New R Package: NetworkInference


27 Mar 2017

Introduction

This R package provides an implementation of the netinf algorithm (see here for more information and the original C++ implementation). Given a set of events that spread between a set of nodes the algorithm infers the most likely stable diffusion network that is underlying the diffusion process. The example used in this tutorial, is policies being adopted by US states. The algorithm is used to infer the most likely diffusion pathways for policies in the US. Which states are most likely inspired by which other states to implement certain policies?

Installation

You can install the package conveniently from CRAN:

install.packages("NetworkInference")

The latest development version can be installed from (bug reports go here, too) github:

#install.packages(devtools)
devtools::install_github('desmarais-lab/NetworkInference')

Tutorial

This is a quick tutorial to get started with the package. For more detailed information on the algorithm and functionality of the package see the package documentation.

netinf infers the optimal diffusion network from a set of nodes and a number of so called cascades. A cascade is a series of events occurring at a specified time. For this demo we will use the data presented in Desmarais et al. (2015). In this paper Desmarais et al. infer a latent network for policy diffusion based on adoption of 187 policies in the US states. In this case a node in the network is a state, a cascade refers to a specific policy and an event is the adoption of said policy in a state.

Preparing the Data

The data for Desmarais et al. (2015) is available in the package:

library(NetworkInference)
# Load the `policies` dataset (?policies for details).
data(policies)
state_names <- rownames(policies)

In this case the data is stored in a matrix. Each row corresponds to a state and each column corresponds to a policy. The cell entries indicate the year a state adopted a policy (or NA in case the policy was never adopted). Let’s look at the upper left corner of this matrix:

policies[1:7, 1:7]
  equalpay conacchwy soil fish consgsoil airpol forest
CT 1949 1939 1945 1867 NA 1959 1901
ME 1949 1939 1941 1878 NA 1954 1891
MA 1945 1943 1945 1865 NA 1954 1904
NH 1947 1943 1945 1864 NA 1955 1893
RI 1946 1937 1943 1879 NA 1956 1909
VT NA 1955 1939 1867 NA 1959 1904

Most functionality of the NetworkInference package is based on the cascades data format. So before starting with the analysis we have to transform our data to such an object (other formats for the input data, such as three column data frames with a cascade id column (‘long format’), are supported, too. See ?as_cascade_long for more info if you data looks differently.).

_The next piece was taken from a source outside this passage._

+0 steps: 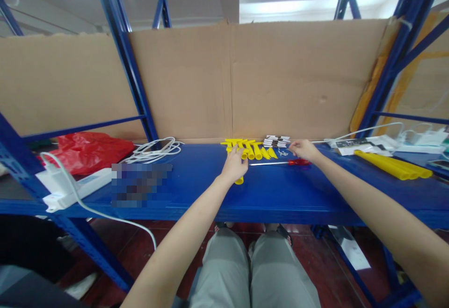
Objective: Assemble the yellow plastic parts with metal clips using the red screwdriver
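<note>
A bunch of yellow pieces lie in a row, mid-table, far side, sorted but seemingly not joined yet. The left hand is on them, a tube end poking out nearside; can't tell if that grip's closed. Right hand is curled beside tiny bits, can't see if it's pinching any. Screwdriver lies untouched just nearer; longer tubes sit well right.

Yellow pieces smooth plastic; red bag glossy; cardboard matt.
</note>
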Demonstrator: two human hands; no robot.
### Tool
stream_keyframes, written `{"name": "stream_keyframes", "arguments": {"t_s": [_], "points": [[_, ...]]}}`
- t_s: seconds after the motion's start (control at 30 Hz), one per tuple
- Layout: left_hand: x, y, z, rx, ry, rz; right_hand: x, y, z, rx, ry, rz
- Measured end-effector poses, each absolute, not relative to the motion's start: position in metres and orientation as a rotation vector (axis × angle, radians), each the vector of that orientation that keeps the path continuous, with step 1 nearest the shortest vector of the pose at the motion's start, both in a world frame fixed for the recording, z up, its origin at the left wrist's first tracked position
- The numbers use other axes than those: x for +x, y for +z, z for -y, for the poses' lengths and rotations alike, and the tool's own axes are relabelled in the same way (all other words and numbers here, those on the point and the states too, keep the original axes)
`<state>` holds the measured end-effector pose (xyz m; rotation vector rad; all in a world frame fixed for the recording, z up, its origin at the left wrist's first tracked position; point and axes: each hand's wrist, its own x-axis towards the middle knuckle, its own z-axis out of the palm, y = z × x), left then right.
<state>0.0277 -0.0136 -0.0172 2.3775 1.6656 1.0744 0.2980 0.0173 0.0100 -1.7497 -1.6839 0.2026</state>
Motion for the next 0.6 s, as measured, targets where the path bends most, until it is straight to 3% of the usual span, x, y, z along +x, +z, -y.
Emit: {"name": "stream_keyframes", "arguments": {"t_s": [0.17, 0.6], "points": [[0.027, -0.014, 0.020, 2.351, 1.059, -1.701, 0.301, 0.014, -0.049, -1.978, -0.119, 1.657], [0.026, -0.017, 0.021, 2.323, 1.085, -1.741, 0.303, 0.013, -0.113, -2.218, 0.037, 1.515]]}}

policy_cascades <- as_cascade_wide(policies, node_names = state_names)

The cascades data type is basically a list containing all the data stored in three separate objects.

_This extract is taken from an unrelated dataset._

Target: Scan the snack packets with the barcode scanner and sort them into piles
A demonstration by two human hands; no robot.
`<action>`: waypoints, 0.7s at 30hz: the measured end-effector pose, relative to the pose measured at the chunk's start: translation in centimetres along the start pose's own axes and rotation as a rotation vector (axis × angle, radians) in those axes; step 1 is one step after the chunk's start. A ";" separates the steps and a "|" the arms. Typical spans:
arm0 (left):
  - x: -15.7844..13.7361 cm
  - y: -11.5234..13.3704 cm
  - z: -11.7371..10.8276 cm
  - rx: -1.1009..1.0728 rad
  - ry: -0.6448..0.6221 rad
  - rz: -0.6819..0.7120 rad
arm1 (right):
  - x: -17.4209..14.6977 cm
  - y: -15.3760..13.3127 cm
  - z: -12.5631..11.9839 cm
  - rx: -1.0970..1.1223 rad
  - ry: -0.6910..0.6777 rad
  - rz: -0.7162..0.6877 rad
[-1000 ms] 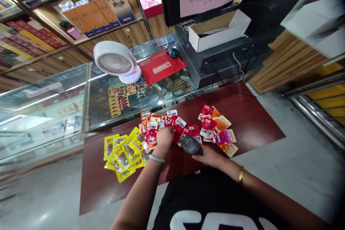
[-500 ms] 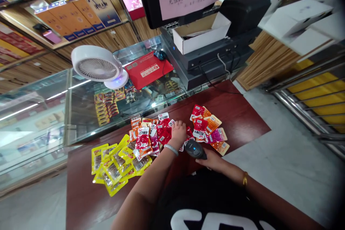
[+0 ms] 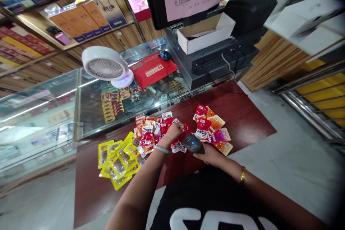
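Observation:
In the head view my right hand (image 3: pixel 210 154) is closed round a dark handheld barcode scanner (image 3: pixel 193 143), its head pointing up and left. To its left, my left hand (image 3: pixel 175 131) pinches the edge of a red snack packet (image 3: pixel 185 132), partly hidden by the scanner. Under and beside that hand lie red and white packets (image 3: pixel 167 118). An overlapping pile of yellow-edged packets (image 3: pixel 118 167) is farther left. On the right, red, orange and purple packets (image 3: pixel 215 124) form another group.
The packets lie on a dark red-brown tabletop (image 3: pixel 242 115). Behind it stands a glass display counter (image 3: pixel 107 129) with a white fan (image 3: pixel 105 64), a red mat (image 3: pixel 153 70) and a computer mouse (image 3: pixel 164 55). A white open box (image 3: pixel 206 41) sits on dark equipment below the monitor.
My left hand has shifted slightly left and closed its fingers on a red packet, uncovering packets beneath. The scanner stays in my right hand. The whole view has moved a little.

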State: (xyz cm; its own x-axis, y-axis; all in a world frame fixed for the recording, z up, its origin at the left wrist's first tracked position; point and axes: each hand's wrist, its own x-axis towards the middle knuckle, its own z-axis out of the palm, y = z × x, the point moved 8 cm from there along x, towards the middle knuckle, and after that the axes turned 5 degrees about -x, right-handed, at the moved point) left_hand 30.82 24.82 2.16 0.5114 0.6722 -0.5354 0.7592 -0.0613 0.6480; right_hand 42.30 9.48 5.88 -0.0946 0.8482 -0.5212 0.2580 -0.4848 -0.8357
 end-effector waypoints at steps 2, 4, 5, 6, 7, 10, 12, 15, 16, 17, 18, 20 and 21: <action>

Visually Inspecting Cascades

It’s always good practice to visually inspect the data before working with it. The NetworkInference package provides functionality to visualize the cascade data.

The function summary.cascades() provides quick summary statistics on the cascade data:

summary(policy_cascades)

## # cascades: 187
## # nodes: 50
## # nodes in cascades: 50
## # possible edges: 2450
## 
## Summary statistics for node length and ties:
##         length  ties
## Min.     10.00  1.00
## 1st Qu.  23.00 11.00
## Median   33.00 19.00
## Mean     33.13 20.18
## 3rd Qu.  46.00 29.00
## Max.     50.00 45.00

The first four lines provide the number of cascades, the number of nodes in the system, the number of nodes involved in cascades (there might be states that we don’t have diffusion data on, but we still want them represented in the dataset) and the possible number of edges in a potential diffusion network (a diffusion edge between nodes u and v only makes sense if there is at least one cascade in which u experiences an event before v). In this example there are 187 policies and 50 states. Each state is involved in at least one policy cascade and a fully connected diffusion network would have 2450 edges.

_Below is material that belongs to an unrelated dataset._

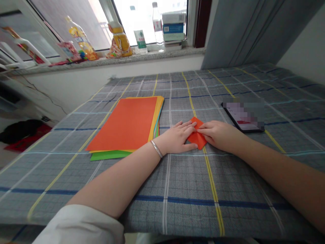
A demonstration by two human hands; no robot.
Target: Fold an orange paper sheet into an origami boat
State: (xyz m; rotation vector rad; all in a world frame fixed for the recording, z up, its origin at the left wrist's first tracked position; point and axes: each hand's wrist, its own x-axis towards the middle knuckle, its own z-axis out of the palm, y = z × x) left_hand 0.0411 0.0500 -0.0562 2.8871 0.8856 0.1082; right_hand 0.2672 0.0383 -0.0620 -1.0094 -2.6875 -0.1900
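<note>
A small folded piece of orange paper lies on the plaid cloth between my hands. My left hand rests flat on its left side, fingers stretched out and thumb apart, with a silver bangle on the wrist. From the right, my right hand has its fingers pressed together on the paper's right side near the middle. Parts of the paper are hidden under the fingers. Left of my hands lies a stack of coloured sheets, orange on top, with yellow, green and blue edges showing.
A phone with a lit screen lies to the right on the plaid cloth. Along the windowsill stand a yellow drink bottle, a yellow jar, a green-white tube, a clear bottle and stacked boxes.
</note>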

It also provides summary statistics on the distribution of the cascade lengths (number of nodes involved in each cascade) and the number of ties in the cascades (two nodes experiencing the same event at the same time). For our example, we can see that the ‘smallest’ policy was adopted by 10 states and the ‘largest’ by all 50 states. From the tie summaries we see that there is at least one policy that was adopted by 45 states in the same year.

The plot() method allows to plot cascades with varying degrees of detail. The argument label_nodes (TRUE/FALSE) provides node labels which require more space but provide more detail. The argument selection allows to pick a subset of cascades to visualize in case there are too many to plot. If label_nodes is set to FALSE each event is depicted by a dot, which allows to visualize more cascades simultaneously.

Let’s first look at the visualization with labels. Here we plot two cascades, selected by their name:

cascade_ids <- colnames(policies)
selection <- cascade_ids[c(16, 186)]
plot(policy_cascades, label_nodes = TRUE, selection = selection)

We can also plot more cascades with less detail:

selection <- cascade_ids[5:15]
plot(policy_cascades, label_nodes = FALSE, selection = selection)

This produces a ‘violin plot’ for each cascade with the single diffusion events overplotted as dots. As we already saw in the previous visualization, the policy data has a lot of ties (i.e. many states adopted a policy in the same year) which is indicated by the areas of higher density in the violin plot.

Inferring the Latent Diffusion Network

The netinf algorithm is implemented in the netinf() function. Besides the data, the function takes three parameters.

trans_mod specifies the transition model, or the parametric model according to which the times between diffusion events are distributed. Currently two distributions are available, the exponential and the Rayleigh distribution. For this example we choose the exponential density.

lambda is the scale parameter for the respective distribution.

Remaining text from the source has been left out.